心理学者の榎本博明さんは、「自分とは何か?」という問いに対する答えをより具体的につかむ方法として、「ライフヒストリー」や「自己物語」によって自分のアイデンティティをとらえるというのがあると言います。

私たちは、それぞれに自分の物語を持っています。私たちは数えきれないほどの過去の経験を背負って生きていますよね。自分の人生を振り返る時、またそれを人に語る時思い出すのは、自分自身が今抱えている物語とは矛盾しない意味を持つ出来事や経験に限定されるようです。

私たちは、毎日新しい経験を重ねて自分史の中に書き加えられていきます。しかし、それがバラバラな自分史の中に羅列されていくわけではありませんね。すでに抱えている自己物語の文脈に沿った経験やそれを強調する経験は、そのまま積極的に取り入れらます。しかし、それと矛盾する経験や脅かす経験は、無視されたり、歪曲されて取り入れられたりします。

つまり、私たちは「ライフヒストリー」や「自己物語」に強く拘束されて生きているのですね。 「ライフヒストリー」や「自己物語」を持つことによって、私たちの人生の一貫性や安定性を保つことができます。自分のアイデンティティが保持されます。

「人生の意味」もそうでしょう。「人生の意味」は、その人の経験をどう解釈するかによって生じていきます。「過去を変えられない」と言いますが、実は過去は解釈によって変えることができるのです。一定の自己物語の文脈の中で解釈されることによって生み出されていくのですね。

また、「ライフヒストリー」や「自己物語」は、過去の出来事や経験を一定の流れのもとに位置付けるだけでなく、将来の出来事や経験を方向づけるような流れをも持っています。つまり、「ライフヒストリー」や「自己物語」は、過去ー現在ー未来といった時間的な流れを持ち、それによって私たちの人生は、過去から現在、そして未来へと続く一貫したものになるのです。

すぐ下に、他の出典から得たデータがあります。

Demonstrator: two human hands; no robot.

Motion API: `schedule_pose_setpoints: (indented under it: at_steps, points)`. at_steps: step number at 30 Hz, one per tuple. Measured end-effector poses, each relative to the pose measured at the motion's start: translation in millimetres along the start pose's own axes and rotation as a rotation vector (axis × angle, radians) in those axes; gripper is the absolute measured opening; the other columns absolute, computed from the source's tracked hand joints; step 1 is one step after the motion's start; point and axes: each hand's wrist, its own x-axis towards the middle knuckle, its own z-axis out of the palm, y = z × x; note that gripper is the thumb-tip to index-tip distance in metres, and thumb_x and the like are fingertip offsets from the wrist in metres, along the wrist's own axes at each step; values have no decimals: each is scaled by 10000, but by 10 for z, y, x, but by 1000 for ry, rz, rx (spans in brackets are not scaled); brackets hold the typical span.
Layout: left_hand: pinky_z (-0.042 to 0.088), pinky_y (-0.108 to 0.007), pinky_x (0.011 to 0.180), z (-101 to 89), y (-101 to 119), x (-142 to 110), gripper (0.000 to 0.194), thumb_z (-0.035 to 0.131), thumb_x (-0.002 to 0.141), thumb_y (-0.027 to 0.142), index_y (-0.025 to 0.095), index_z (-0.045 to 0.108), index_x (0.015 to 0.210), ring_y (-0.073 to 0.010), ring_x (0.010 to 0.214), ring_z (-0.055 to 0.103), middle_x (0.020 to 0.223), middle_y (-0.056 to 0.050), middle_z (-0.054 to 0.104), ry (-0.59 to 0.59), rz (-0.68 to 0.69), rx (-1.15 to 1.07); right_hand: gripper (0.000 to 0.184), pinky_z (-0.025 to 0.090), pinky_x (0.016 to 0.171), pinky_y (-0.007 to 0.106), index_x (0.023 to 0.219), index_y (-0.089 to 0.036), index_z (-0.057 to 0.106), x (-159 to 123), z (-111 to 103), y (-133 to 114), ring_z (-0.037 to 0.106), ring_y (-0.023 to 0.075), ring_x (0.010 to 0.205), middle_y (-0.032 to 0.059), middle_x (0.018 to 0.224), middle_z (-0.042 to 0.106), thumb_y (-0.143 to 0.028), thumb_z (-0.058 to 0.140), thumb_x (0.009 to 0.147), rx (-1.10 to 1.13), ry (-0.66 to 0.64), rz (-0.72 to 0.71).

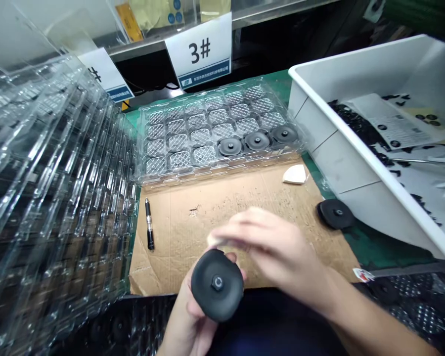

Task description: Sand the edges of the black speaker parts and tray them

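My left hand [198, 301] grips a black rounded-square plastic part [222, 299] from below and behind, its dished face with a small round hub turned up toward me. Just above its far edge is my right hand [267, 242], smeared by motion, with the fingers drawn together. Something pale shows at those fingertips, too blurred to name; whether it touches the part I cannot tell. Under both hands lies a cardboard sheet [237, 198]. Beyond it, a clear plastic tray [203, 170] carries several similar black parts [257, 140] in its front row, toward the right.
Stacked clear trays [59, 188] rise at the left. A pen [149, 225] and a white wedge-shaped piece [294, 174] lie on the cardboard. More black parts [335, 213] sit at its right edge, against a white bin [359, 153] holding small black pieces and papers.
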Motion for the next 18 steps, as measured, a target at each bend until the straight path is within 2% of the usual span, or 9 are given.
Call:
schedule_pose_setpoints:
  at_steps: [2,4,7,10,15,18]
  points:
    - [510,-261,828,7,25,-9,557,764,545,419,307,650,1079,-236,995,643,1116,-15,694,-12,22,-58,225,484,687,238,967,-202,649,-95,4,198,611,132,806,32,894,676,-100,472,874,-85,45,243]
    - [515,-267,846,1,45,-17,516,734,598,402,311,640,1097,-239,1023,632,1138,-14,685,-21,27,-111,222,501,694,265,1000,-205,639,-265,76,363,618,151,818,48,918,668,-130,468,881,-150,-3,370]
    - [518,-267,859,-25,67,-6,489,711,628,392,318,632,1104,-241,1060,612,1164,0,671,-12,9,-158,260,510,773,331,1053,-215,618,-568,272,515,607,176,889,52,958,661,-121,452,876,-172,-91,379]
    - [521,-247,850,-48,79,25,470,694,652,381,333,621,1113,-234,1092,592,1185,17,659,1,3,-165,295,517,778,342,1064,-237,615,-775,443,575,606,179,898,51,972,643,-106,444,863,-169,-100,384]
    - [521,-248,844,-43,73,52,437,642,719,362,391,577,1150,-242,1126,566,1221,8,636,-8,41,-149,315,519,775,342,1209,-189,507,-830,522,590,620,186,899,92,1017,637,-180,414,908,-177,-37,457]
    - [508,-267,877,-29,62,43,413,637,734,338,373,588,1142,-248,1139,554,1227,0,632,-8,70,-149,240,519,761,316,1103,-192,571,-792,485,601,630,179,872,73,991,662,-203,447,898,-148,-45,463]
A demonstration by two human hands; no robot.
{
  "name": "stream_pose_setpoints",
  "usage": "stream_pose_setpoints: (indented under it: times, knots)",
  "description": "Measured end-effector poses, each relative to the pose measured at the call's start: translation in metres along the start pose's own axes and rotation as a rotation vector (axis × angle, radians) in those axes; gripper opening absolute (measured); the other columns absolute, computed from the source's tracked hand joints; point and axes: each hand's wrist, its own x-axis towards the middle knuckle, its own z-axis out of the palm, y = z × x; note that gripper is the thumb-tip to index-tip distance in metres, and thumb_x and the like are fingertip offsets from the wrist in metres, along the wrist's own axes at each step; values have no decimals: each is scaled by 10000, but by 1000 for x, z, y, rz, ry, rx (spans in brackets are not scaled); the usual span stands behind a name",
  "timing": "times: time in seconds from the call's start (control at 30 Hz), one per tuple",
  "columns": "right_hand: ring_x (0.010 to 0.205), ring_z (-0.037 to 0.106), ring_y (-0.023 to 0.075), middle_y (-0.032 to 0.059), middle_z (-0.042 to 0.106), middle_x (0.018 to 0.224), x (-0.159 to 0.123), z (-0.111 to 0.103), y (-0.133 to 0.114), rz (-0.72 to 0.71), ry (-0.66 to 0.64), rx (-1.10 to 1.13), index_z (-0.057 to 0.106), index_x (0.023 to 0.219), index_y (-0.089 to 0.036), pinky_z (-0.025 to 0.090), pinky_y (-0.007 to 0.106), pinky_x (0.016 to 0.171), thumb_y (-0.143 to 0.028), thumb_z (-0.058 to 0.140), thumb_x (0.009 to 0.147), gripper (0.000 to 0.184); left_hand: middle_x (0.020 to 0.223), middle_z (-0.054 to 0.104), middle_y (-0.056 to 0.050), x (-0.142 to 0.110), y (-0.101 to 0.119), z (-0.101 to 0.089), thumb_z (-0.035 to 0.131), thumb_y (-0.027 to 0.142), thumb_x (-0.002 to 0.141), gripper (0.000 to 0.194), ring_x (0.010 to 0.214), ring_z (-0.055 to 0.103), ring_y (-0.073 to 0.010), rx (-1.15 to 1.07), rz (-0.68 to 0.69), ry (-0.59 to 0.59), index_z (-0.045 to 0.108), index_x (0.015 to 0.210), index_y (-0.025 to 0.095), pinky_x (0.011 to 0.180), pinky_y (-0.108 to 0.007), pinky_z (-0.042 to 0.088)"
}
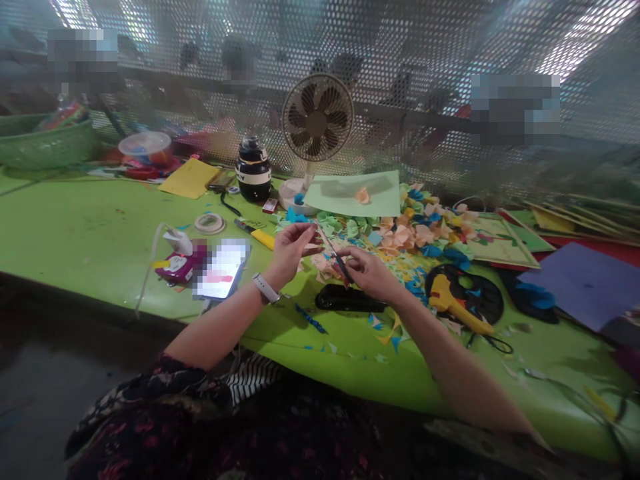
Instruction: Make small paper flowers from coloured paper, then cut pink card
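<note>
My right hand [369, 272] grips a pair of scissors [342, 267] with dark handles, the blades pointing up toward my left hand. The fingers of my left hand [293, 250] are pinched together near the blade tips; what they hold is too small to make out. Beneath and behind both hands lie many paper scraps [395, 263] and cut paper petals [400, 233] in peach, blue, green and yellow. A long black object [347, 299], perhaps a stapler, rests just below my right hand. Left of my left hand is a yellow utility knife [263, 237].
A yellow glue gun [455, 305] lies on a black pad at right, beside purple paper [585, 283]. To the left are a lit phone [223, 270], a tape roll [209, 223] and a white plug [179, 241]. Behind stand a fan [318, 119] and a black jug [253, 172].
</note>
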Motion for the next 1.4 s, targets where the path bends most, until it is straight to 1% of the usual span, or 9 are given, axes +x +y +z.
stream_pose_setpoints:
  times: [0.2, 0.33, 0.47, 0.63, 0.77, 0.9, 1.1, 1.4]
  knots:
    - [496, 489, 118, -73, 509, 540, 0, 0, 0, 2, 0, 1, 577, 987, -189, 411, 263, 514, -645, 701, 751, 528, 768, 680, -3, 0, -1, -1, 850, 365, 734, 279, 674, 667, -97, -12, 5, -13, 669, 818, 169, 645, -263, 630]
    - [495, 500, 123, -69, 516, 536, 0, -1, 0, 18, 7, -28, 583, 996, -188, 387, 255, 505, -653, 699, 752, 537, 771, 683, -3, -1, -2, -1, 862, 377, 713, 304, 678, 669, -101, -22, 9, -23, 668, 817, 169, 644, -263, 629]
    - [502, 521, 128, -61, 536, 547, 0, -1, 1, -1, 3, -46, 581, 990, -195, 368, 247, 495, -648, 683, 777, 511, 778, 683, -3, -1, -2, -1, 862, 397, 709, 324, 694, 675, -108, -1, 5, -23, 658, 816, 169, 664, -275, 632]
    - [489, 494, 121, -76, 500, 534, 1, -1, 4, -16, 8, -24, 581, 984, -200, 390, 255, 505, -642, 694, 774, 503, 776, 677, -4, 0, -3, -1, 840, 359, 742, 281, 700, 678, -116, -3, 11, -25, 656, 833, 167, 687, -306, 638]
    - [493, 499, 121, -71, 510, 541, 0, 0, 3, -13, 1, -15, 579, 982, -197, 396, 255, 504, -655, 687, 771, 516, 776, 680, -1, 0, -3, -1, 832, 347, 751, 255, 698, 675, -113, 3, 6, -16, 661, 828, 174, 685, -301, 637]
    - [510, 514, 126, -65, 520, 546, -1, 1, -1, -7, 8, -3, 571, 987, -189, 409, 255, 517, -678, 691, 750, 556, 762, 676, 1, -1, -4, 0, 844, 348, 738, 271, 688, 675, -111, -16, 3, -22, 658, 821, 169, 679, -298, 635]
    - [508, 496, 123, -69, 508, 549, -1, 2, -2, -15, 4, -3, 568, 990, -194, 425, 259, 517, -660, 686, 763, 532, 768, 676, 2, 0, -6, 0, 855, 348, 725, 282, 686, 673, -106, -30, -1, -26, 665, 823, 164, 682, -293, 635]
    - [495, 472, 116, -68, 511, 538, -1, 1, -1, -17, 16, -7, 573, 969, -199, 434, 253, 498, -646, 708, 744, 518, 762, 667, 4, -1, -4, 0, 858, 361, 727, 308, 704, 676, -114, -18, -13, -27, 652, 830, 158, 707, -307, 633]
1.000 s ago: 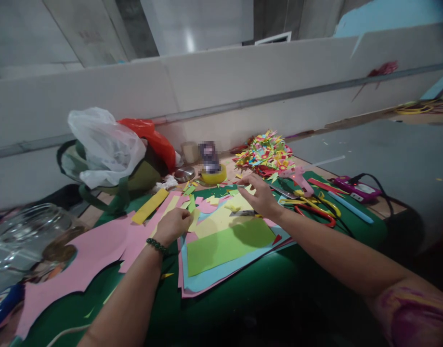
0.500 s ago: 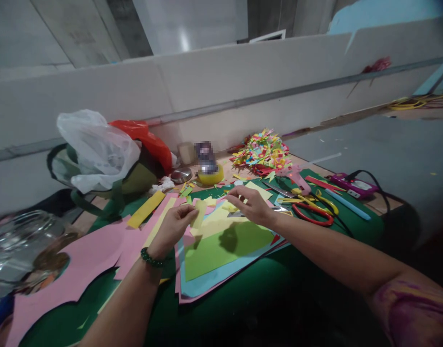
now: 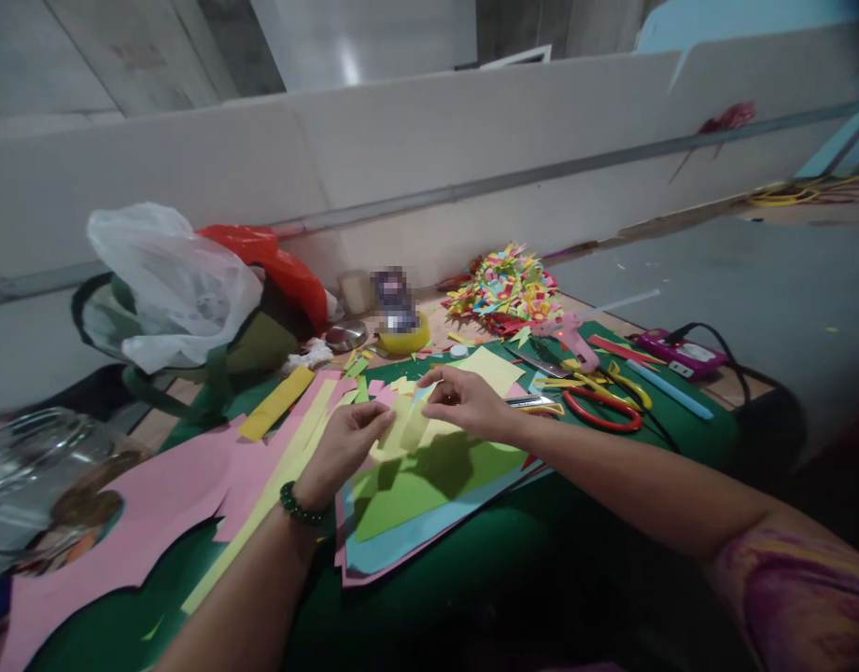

「ライフヒストリー」や「自己物語」を生きることによって、私たちは人生の意味を知り、自分が何者であるかを納得します。その筋立てによって、私たちが自分らしい人生を綴ることを可能にしてくれるのですね。

そして、このような物語としてのアイデンティティ、そしてそれを暗示する「ライフヒストリー」や「自己物語」は、まさに記憶の力によって担われていくのです。